Further, the above-mentioned unpurified diamine (manufactured by Nippon Pure Chemical Industries, Ltd.) was dissolved in N, N-dimethylacetamide so that the contents were 10% by mass, 20% by mass, 30% by mass, and 40% by mass, respectively. Purified diamine solutions a to d were prepared.

The light transmission spectra (at an optical path length of 1 cm) of the purified diamine solutions A to D and the unpurified diamine solutions a to d prepared as described above were measured by a spectrophotometer (manufactured by Konica Minolta, CM-5, liquid). Measurement was performed using the measurement mode, the light source D65, and the measurement region of 360 nm to 730 nm (every 10 nm), and the integrated value was obtained.
Next, the integrated value of the light transmittance spectrum of N, N-dimethylacetamide was also obtained, and by substituting into the following equation, the light transmittance at 450 nm at an optical path length of 1 cm was obtained and summarized in Table 2.

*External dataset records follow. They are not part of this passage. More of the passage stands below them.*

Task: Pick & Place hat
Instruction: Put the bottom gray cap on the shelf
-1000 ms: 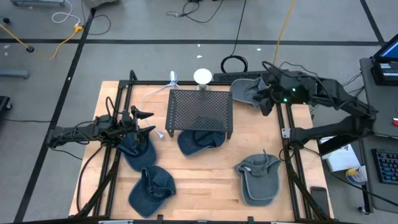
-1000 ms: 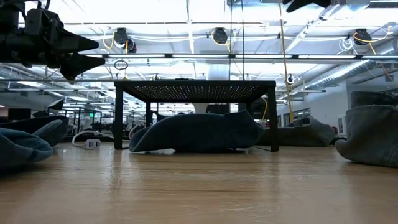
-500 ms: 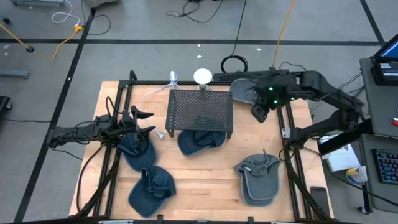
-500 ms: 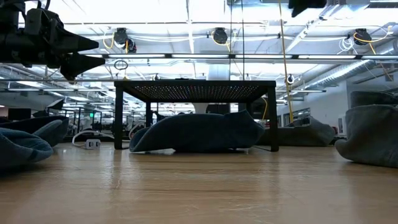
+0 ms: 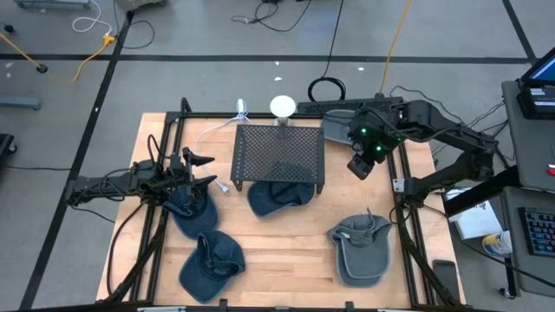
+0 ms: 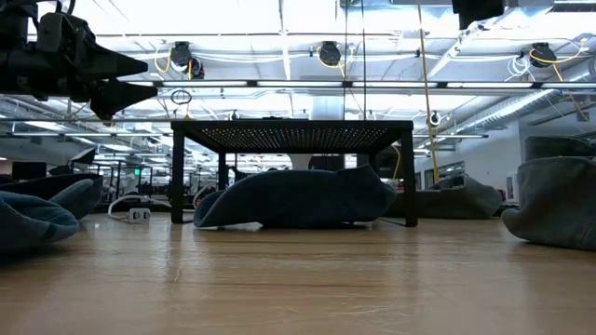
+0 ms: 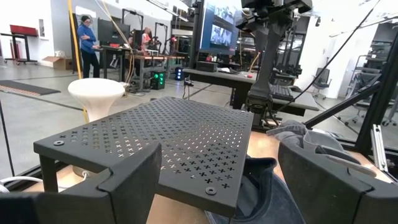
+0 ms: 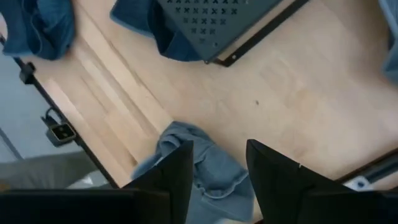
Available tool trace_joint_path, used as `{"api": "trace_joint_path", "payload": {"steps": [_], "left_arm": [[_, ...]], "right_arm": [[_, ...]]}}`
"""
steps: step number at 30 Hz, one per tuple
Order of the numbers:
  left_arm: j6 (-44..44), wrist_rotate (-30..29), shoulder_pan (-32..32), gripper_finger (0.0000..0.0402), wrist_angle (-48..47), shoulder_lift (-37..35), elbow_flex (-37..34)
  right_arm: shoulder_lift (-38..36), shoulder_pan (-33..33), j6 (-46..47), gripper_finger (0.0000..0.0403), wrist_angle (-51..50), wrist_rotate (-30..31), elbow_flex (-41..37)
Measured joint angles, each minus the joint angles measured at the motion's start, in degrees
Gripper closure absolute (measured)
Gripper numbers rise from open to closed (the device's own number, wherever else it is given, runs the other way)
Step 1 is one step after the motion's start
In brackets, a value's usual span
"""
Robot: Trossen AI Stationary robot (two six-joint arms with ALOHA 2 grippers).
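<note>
Several hats lie on the wooden table. A blue hat point(image 5: 279, 196) lies half under the black perforated stand point(image 5: 277, 154). A second blue hat point(image 5: 192, 212) lies below my left gripper point(image 5: 208, 170), and a third blue hat point(image 5: 211, 264) lies at the near left. One grey hat point(image 5: 360, 250) lies at the near right, another grey hat point(image 5: 340, 128) at the far right. My left gripper is open, level and holds nothing. My right gripper point(image 5: 358, 166) hangs high, tipped down, open and holding nothing; the near-right grey hat point(image 8: 199, 168) shows far below between its fingers.
A white round-topped object point(image 5: 283, 107) stands behind the stand. Black rails point(image 5: 401, 186) run along the table's left and right sides. Bare wood point(image 5: 286, 251) lies between the near hats. People stand in the room beyond the table, in the left wrist view.
My right gripper has come from above the far-right grey hat toward the table's near edge and has tipped from nearly level to steeply downward. Its fingers show the same gap. The hats have not moved.
</note>
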Motion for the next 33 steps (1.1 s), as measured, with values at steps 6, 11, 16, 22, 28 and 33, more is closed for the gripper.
{"api": "trace_joint_path", "payload": {"steps": [6,11,16,22,28,33], "left_arm": [[0.01,-0.02,0.0,0.0073,0.0,0.0,-0.02],[0.0,-0.02,0.01,0.0073,0.0,0.0,-0.02],[0.02,-0.02,0.02,0.0073,0.0,-0.01,-0.02],[0.0,-0.02,0.01,0.0073,0.0,0.0,-0.02],[0.0,-0.02,0.01,0.0073,0.0,0.0,-0.02],[0.0,-0.04,0.0,0.0073,0.0,0.0,-0.02]], "right_arm": [[-0.23,0.0,12.38,0.0264,-0.02,0.03,-1.37],[-0.33,1.32,24.01,0.0264,-0.01,-0.08,-2.89],[-0.34,5.38,31.74,0.0264,-0.06,0.05,-4.16],[-0.32,15.41,40.44,0.0264,-0.02,0.78,-5.43],[0.35,28.14,46.05,0.0264,2.37,6.39,-5.53],[1.29,37.56,52.44,0.0264,3.17,7.3,-5.53]]}}
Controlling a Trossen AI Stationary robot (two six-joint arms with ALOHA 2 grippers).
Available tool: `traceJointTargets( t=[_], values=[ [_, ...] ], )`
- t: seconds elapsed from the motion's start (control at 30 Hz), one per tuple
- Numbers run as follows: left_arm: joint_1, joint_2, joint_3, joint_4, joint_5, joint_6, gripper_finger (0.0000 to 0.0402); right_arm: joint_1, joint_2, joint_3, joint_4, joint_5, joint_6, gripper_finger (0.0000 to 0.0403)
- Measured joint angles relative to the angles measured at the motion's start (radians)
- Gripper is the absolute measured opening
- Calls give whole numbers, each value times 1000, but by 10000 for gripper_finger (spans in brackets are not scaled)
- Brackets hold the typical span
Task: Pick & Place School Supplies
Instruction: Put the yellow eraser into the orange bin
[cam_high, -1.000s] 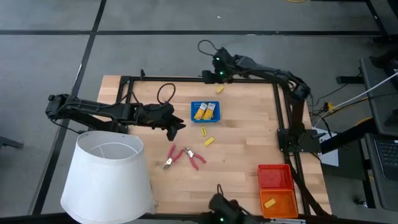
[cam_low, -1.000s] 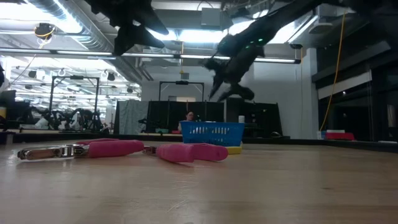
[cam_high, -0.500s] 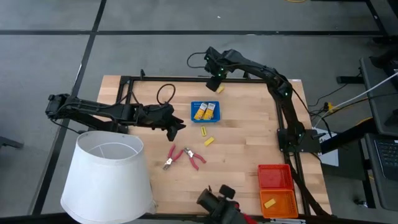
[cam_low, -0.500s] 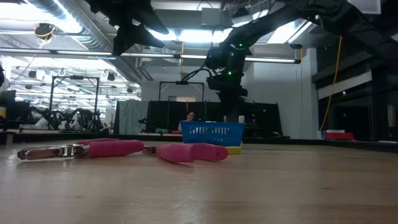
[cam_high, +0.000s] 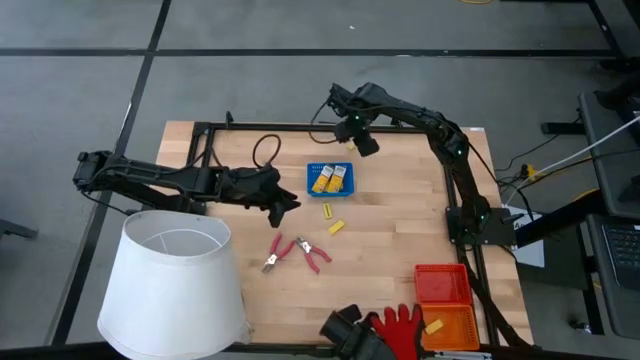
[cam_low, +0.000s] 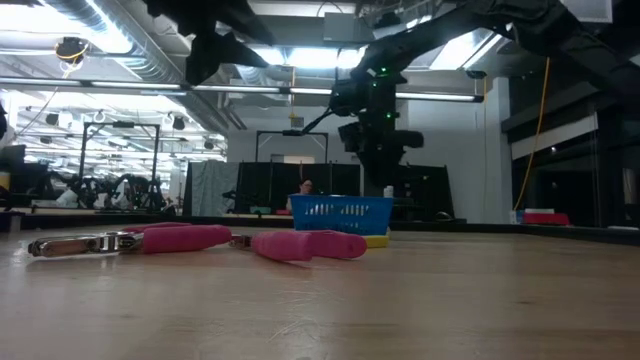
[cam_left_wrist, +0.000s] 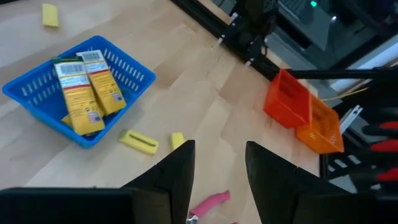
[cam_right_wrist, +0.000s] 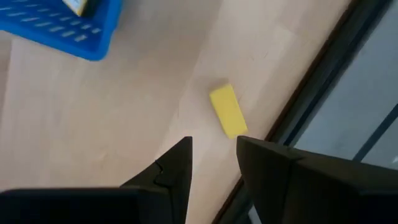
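Your right gripper (cam_right_wrist: 211, 155) hangs over the table's far edge, fingers slightly apart, empty, just beside a loose yellow block (cam_right_wrist: 228, 111). Left gripper (cam_left_wrist: 216, 167) hovers mid-table, fingers apart, empty. Yellow packs (cam_high: 330, 178) sit in the blue tray (cam_left_wrist: 134, 71); two blocks (cam_high: 331, 219) and both red-handled pliers (cam_high: 292, 251) lie on the wood table (cam_high: 390, 220). A red-gloved hand (cam_high: 398, 327) is at the near edge.

Packs (cam_high: 330, 178) lie in the tray (cam_high: 330, 189), blocks (cam_high: 331, 219) before it, pliers (cam_high: 295, 252) nearer still.
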Motion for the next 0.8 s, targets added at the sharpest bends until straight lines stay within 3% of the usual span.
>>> traceJointTargets(
  t=[0.17, 0.43, 0.8],
  values=[
    [0, 0, 0, 26, 0, -3, 139, -1, 0, -18, 56, -26, -118, 130],
    [-12, 0, 0, 100, -5, 51, 139, 2, 1, -101, 161, 28, -333, 130],
    [-47, 0, 0, 114, 22, 94, 139, -36, 1, -162, 211, -44, -274, 130]
  ],
)
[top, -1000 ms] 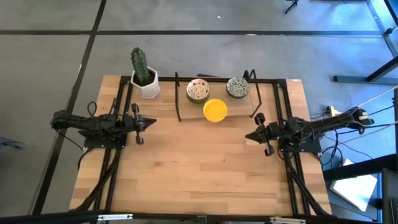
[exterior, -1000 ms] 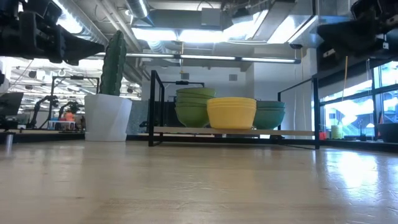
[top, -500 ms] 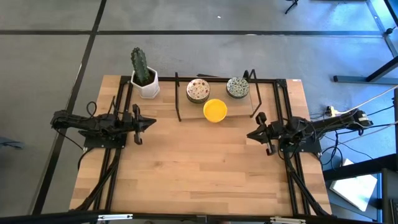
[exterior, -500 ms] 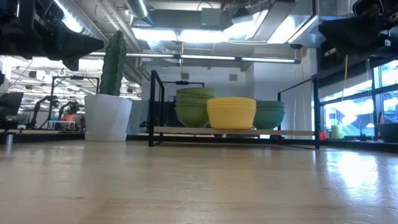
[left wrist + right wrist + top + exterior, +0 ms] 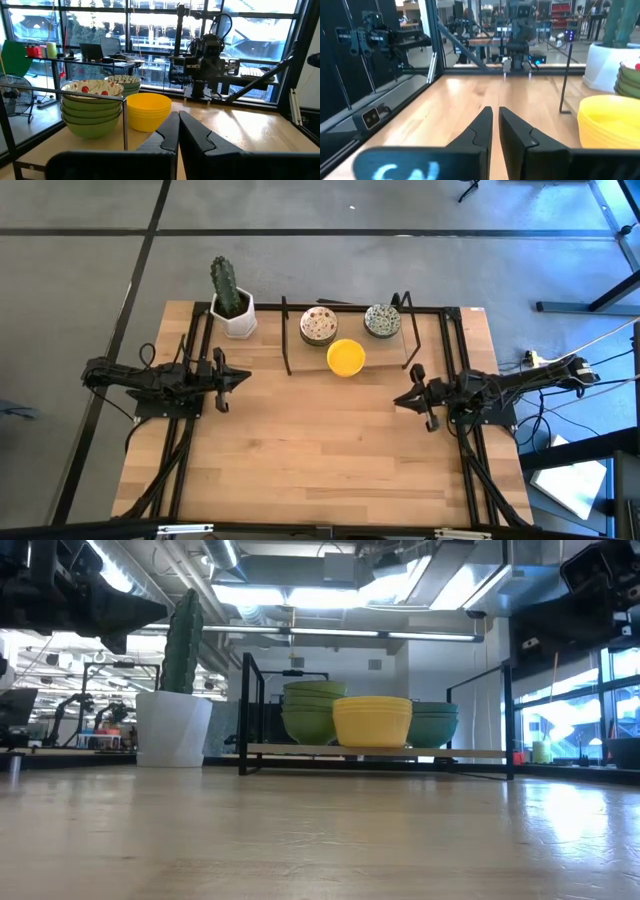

<< Measurement of yellow index of diamine solution >>
The yellow indexes (at an optical path length of 1 cm) of the purified diamine solutions A to D and the unpurified diamine solutions a to d were measured according to ASTM E313-73, and are summarized in Table 2.

Claims (9)

1. The process of using a diamine compound as a neutralizing salt and dissolving it in a solvent,
   A solvent in which the neutralized salt of the diamine compound is dissolved, and an extraction solvent are supplied to a separation tank, and these are brought into a phase separation state, and the diamine contained in the solvent in which the neutralized salt of the diamine compound is dissolved. A step of extracting impurities derived from a compound into the extraction solvent,
   A neutralized salt of a diamine compound dissolved in the solvent, a weak base release reaction in the presence of a reducing agent, to obtain a diamine,
   A method for purifying a diamine compound, which comprises.
2. The method for purifying a diamine compound according to claim 1, wherein the highest occupied molecular orbital level of the reducing agent is 0.1 eV or more higher than the highest occupied molecular orbital level of the diamine compound.
3. The method for purifying a diamine compound according to claim 1 or 2, wherein the amount of the reducing agent used is 1 mol% or more and 20 mol% or less with respect to 100 mol% of the diamine compound.
4. The method for purifying a diamine compound according to any one of claims 1 to 3, wherein the diamine in the diamine compound is represented by the following general formula (1).
   

   

   (In the above formula (1),
   Any one of R1 to R4 is selected from an aromatic group having 6 to 10 carbon atoms, a phenoxy group having 6 to 10 carbon atoms, a benzyl group having 6 to 10 carbon atoms and a benzyloxy group having 6 to 10 carbon atoms, R1 to R4 other than are hydrogen atoms. )
5. A diamine compound neutralized salt, which is represented by the following general formula (2).
   

   

   (In the above formula (2),
   Any of R1 to R4 is selected from an aromatic group having 6 to 10 carbon atoms, a phenoxy group having 6 to 10 carbon atoms, a benzyl group having 6 to 10 carbon atoms, and a benzyloxy group having 6 to 10 carbon atoms.
   The other R1 to R4 are hydrogen atoms,
   X is selected from hydrochloric acid, sulfuric acid, sulfonic acid, phosphoric acid and organic acid. )
6. A diamine comprising a reaction product of a diamine compound neutralizing salt represented by the above general formula (2), a basic reagent, and a reducing agent.
7. The diamine according to claim 6, wherein the ionization potential of the reducing agent is 0 eV or more and 4.86 eV or less.
8. The reducing agent is selected from aniline, triphenylphosphine, triphenyl phosphate, triphenyl phosphite, potassium sulfide, sodium sulfide, sodium sulfite, potassium sulfite, sodium hypophosphite, sodium disulfite, and sodium borohydride. The diamine according to claim 5 or 6, which is one or more reducing agents selected from the group.
9. A polyimide comprising the diamine according to any one of claims 6 to 8.